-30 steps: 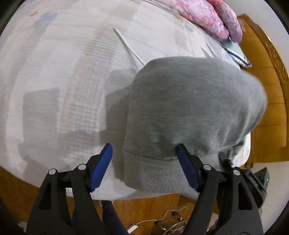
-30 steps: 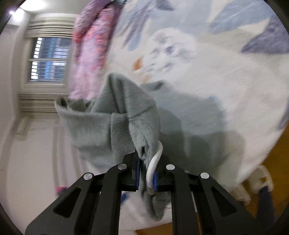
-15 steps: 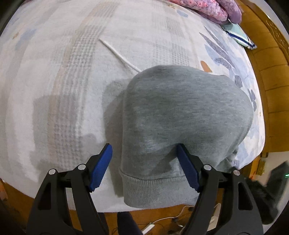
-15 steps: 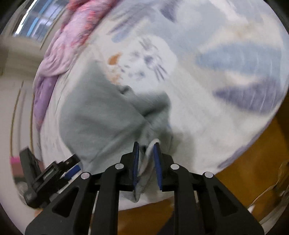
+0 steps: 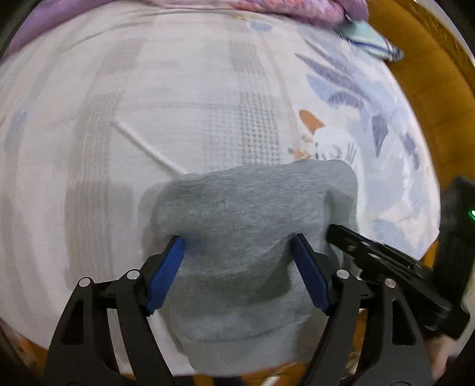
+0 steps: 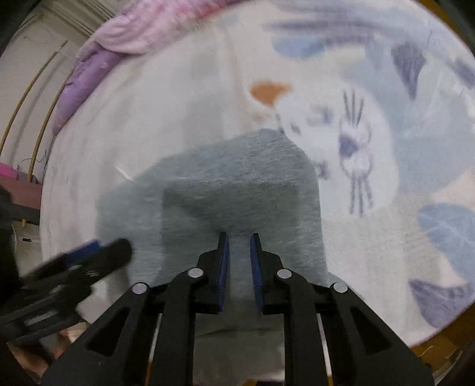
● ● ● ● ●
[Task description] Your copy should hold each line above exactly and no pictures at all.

[Output of the exercise]
-30 steps: 
-30 steps: 
-15 steps: 
-15 steps: 
+0 steps: 
+0 steps: 

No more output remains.